▶ **WHAT YOU ARE ASKED TO DO**:
Copy out the lines of the records below, and only those lines, from the one with "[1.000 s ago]" through the one with "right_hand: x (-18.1", exactly as they appear.

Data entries
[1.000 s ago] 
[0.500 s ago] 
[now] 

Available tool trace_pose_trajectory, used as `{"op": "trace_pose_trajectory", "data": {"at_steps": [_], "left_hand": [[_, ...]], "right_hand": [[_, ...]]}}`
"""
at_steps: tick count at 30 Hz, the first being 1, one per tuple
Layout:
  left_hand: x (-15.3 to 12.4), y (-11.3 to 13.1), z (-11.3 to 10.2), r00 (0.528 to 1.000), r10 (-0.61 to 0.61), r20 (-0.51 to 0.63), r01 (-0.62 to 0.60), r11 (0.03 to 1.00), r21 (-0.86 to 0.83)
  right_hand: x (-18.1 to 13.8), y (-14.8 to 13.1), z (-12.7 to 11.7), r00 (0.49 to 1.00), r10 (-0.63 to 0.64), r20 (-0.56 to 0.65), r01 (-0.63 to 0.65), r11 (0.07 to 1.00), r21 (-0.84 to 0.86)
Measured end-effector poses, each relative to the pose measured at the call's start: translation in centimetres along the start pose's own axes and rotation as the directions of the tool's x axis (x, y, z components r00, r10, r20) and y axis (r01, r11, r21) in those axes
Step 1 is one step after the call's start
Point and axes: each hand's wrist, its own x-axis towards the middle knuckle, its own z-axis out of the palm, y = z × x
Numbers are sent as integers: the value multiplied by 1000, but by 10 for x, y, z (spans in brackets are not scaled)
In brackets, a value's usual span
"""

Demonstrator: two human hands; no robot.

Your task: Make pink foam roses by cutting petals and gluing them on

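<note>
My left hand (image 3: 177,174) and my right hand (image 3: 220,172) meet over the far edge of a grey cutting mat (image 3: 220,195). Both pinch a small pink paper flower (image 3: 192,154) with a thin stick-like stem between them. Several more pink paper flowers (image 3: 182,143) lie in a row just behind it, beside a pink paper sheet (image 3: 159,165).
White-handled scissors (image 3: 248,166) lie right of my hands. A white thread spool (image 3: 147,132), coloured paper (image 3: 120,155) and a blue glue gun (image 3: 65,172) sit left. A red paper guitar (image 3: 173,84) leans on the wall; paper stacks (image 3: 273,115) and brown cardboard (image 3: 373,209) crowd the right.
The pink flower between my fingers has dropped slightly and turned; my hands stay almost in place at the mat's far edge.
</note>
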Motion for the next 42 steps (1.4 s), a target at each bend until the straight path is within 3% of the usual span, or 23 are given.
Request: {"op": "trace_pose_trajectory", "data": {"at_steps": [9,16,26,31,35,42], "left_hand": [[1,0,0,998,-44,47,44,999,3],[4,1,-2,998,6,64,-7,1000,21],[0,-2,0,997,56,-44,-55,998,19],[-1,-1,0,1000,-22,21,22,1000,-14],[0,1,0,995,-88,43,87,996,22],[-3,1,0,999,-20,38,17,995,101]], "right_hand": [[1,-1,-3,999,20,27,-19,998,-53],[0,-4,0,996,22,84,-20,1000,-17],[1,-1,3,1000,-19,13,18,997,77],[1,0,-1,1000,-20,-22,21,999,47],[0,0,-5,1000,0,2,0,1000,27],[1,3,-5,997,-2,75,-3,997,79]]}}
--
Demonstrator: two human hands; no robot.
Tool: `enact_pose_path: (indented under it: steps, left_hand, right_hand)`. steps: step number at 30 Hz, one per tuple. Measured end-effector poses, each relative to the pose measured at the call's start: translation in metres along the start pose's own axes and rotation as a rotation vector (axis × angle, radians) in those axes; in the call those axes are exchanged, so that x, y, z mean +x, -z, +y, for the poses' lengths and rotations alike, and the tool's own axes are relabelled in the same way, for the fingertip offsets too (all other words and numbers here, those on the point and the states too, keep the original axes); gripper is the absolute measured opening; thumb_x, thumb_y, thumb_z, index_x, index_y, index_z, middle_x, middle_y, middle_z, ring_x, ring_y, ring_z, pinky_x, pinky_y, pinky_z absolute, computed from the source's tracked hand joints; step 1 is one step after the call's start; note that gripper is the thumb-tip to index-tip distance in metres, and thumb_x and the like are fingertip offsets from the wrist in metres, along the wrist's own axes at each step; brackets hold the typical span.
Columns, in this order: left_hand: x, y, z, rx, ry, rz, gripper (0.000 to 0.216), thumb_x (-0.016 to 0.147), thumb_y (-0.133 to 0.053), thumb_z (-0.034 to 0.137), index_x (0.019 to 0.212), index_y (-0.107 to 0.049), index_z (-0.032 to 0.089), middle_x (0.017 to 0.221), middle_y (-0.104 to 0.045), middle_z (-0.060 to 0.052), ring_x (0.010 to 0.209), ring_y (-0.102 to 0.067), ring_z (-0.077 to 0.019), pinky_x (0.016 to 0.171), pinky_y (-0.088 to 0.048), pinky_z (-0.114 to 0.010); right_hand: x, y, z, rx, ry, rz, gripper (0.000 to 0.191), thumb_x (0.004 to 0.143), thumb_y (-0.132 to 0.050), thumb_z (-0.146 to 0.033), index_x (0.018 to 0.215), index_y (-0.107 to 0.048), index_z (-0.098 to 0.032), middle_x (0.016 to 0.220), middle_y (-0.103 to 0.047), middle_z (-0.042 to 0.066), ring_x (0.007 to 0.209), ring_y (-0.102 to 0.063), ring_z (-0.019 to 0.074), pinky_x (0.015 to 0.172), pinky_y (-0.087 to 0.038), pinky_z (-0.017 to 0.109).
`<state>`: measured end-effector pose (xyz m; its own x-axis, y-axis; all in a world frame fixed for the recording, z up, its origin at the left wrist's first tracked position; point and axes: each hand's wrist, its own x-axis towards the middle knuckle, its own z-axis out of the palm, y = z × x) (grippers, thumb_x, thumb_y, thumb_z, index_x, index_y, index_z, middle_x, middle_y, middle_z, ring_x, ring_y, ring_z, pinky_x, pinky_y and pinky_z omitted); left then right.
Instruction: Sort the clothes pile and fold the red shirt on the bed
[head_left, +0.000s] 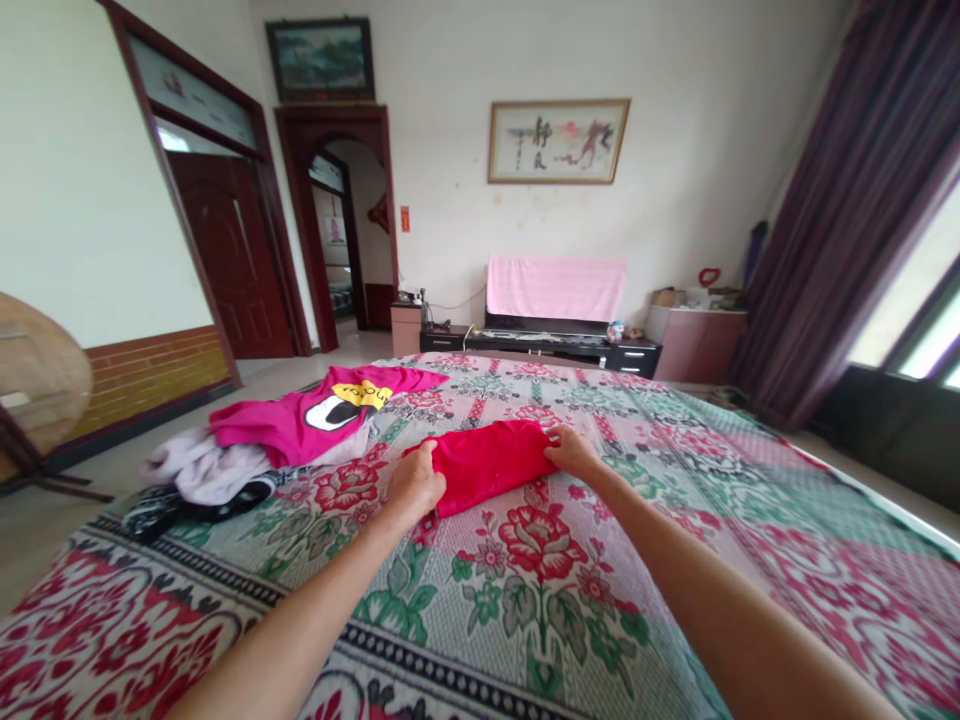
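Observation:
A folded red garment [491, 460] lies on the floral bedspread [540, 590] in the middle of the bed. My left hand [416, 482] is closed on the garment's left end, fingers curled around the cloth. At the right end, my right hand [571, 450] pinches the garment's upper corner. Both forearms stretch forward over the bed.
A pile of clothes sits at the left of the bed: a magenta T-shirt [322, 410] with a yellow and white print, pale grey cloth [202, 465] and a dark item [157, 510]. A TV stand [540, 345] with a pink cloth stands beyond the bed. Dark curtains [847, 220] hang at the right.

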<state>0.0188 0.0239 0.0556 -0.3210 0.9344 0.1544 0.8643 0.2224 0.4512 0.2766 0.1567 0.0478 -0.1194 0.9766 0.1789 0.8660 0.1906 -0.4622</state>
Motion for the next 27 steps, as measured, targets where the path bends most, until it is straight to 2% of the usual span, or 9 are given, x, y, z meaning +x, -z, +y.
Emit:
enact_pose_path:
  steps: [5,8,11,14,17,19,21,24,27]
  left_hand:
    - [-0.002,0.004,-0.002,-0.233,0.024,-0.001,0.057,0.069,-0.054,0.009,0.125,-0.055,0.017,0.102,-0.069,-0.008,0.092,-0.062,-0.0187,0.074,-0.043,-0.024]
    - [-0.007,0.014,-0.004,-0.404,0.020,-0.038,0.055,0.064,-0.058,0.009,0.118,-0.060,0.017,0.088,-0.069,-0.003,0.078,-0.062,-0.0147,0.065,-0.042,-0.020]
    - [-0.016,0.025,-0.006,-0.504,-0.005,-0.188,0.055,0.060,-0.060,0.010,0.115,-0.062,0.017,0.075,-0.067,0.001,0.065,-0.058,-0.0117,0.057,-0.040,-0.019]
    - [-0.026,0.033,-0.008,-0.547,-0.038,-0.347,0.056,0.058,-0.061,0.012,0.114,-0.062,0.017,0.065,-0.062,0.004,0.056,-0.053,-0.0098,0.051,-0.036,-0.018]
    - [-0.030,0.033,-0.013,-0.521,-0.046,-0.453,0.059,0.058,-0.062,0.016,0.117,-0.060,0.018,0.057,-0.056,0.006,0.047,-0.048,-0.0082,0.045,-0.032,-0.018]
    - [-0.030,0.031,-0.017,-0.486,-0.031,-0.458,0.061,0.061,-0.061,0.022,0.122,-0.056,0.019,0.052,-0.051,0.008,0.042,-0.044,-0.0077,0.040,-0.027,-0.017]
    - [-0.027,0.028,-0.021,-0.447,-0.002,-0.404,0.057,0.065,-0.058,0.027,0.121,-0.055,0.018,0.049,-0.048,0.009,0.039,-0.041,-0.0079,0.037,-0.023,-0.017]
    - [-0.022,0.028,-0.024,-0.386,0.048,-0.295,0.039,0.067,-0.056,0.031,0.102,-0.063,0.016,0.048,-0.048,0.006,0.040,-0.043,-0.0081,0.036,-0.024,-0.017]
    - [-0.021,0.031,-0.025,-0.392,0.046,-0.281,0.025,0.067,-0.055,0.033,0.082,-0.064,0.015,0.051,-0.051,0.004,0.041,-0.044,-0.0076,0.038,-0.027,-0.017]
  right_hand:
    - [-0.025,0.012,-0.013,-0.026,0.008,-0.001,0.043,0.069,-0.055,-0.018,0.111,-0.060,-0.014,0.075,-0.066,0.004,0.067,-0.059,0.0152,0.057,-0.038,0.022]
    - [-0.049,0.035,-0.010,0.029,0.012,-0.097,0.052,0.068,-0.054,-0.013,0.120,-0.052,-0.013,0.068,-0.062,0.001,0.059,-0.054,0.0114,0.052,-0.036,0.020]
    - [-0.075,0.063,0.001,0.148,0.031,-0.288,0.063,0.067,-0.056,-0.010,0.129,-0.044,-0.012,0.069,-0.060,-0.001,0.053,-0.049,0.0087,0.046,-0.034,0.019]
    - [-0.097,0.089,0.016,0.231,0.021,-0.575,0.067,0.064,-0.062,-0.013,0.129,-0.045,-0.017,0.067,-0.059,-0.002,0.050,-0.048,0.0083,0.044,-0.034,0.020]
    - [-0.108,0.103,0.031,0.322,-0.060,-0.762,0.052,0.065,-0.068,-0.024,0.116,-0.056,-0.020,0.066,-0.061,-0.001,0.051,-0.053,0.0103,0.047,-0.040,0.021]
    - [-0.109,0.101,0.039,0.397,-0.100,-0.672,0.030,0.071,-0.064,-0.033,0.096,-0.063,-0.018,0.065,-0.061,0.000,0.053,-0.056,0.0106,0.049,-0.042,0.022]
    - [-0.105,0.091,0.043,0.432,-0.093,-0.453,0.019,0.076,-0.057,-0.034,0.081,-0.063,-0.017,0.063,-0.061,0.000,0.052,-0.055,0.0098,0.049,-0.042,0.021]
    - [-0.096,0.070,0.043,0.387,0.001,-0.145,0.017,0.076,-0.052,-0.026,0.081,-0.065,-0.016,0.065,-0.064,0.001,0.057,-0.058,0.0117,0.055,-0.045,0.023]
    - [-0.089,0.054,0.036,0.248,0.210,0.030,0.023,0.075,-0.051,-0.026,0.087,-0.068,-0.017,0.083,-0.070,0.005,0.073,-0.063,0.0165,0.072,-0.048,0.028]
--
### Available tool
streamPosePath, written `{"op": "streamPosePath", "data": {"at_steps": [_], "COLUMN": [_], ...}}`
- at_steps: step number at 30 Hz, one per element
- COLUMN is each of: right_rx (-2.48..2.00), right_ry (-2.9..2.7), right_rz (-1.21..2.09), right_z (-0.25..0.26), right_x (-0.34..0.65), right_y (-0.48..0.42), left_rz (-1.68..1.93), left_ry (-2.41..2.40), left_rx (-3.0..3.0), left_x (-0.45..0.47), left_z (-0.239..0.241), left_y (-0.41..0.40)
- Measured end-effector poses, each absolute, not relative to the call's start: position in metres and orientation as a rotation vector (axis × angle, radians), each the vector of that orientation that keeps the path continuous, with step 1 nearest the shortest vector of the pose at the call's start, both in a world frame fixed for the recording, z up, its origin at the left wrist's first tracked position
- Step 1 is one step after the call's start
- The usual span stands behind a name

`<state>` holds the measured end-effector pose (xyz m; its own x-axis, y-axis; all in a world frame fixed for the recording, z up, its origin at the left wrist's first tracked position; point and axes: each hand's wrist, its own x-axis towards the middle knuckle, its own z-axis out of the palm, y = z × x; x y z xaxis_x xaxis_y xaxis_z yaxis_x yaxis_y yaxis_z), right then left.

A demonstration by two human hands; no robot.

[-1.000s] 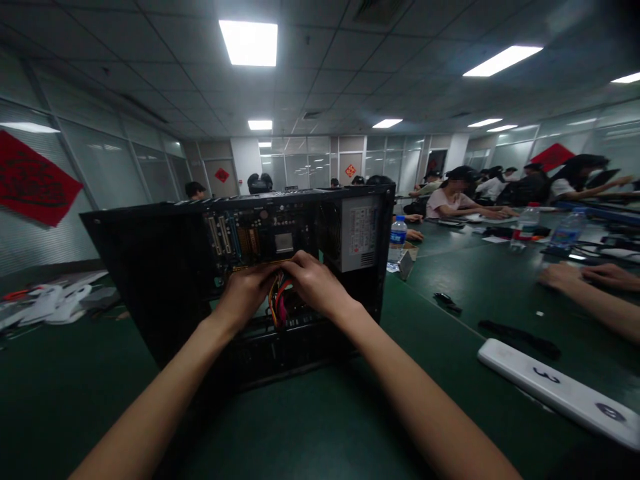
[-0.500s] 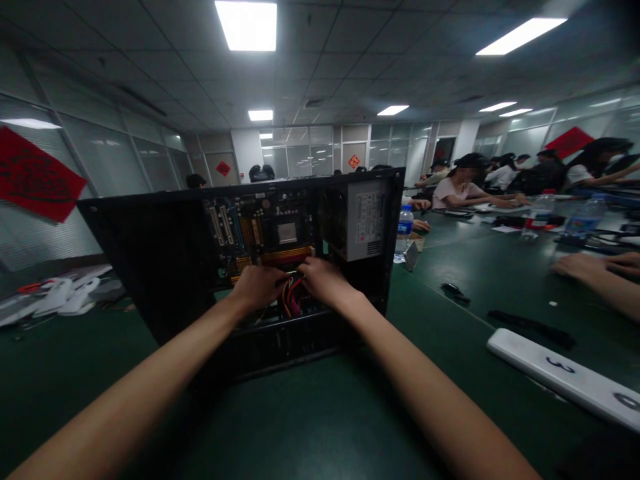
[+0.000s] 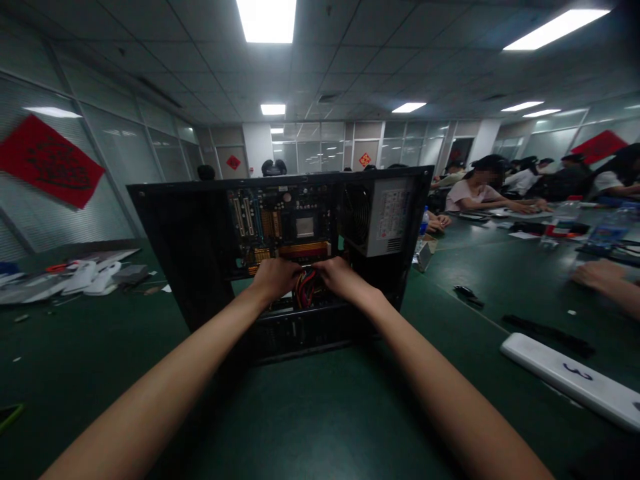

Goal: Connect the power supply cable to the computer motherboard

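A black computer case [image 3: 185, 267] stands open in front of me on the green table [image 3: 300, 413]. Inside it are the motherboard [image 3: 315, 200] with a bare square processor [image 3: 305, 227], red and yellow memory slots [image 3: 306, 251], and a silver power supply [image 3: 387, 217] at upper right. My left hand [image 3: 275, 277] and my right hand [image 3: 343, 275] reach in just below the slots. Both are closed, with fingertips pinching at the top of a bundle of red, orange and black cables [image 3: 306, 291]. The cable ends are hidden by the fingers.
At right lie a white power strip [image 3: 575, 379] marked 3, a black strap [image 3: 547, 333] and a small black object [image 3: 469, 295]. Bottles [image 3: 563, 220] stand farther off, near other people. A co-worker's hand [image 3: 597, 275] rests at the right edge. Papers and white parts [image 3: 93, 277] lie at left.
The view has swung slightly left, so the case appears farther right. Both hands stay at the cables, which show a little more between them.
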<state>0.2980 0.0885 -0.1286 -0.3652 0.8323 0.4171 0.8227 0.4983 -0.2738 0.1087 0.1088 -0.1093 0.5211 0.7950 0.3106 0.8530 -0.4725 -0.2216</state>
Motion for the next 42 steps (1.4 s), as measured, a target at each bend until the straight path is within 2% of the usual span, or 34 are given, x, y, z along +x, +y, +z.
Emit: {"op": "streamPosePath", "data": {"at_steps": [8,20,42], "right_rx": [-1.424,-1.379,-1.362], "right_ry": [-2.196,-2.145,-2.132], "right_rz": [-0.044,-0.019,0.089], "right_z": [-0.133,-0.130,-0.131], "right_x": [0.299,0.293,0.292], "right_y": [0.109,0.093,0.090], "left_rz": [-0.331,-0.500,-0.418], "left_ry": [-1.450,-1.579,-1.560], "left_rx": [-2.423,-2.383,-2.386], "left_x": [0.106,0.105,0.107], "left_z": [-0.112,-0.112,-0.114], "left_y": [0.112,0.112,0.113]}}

▶ **RESPONSE TO THE EXERCISE**:
[1.000 s ago] 
[0.500 s ago] 
[now] 

Available tool trace_pose_trajectory, used as `{"op": "trace_pose_trajectory", "data": {"at_steps": [_], "left_hand": [[_, ...]], "right_hand": [[_, ...]]}}`
"""
at_steps: tick count at 30 Hz, the first being 1, one per tuple
Layout:
  left_hand: x (-15.3 to 12.4), y (-11.3 to 13.1), z (-11.3 to 10.2), r00 (0.528 to 1.000), r10 (-0.61 to 0.61), r20 (-0.51 to 0.63), r01 (-0.62 to 0.60), r11 (0.03 to 1.00), r21 (-0.86 to 0.83)
  right_hand: x (-18.1 to 13.8), y (-14.8 to 13.1), z (-12.7 to 11.7), r00 (0.49 to 1.00), r10 (-0.63 to 0.64), r20 (-0.56 to 0.65), r01 (-0.63 to 0.65), r11 (0.07 to 1.00), r21 (-0.84 to 0.86)

No more output will be produced for this exercise.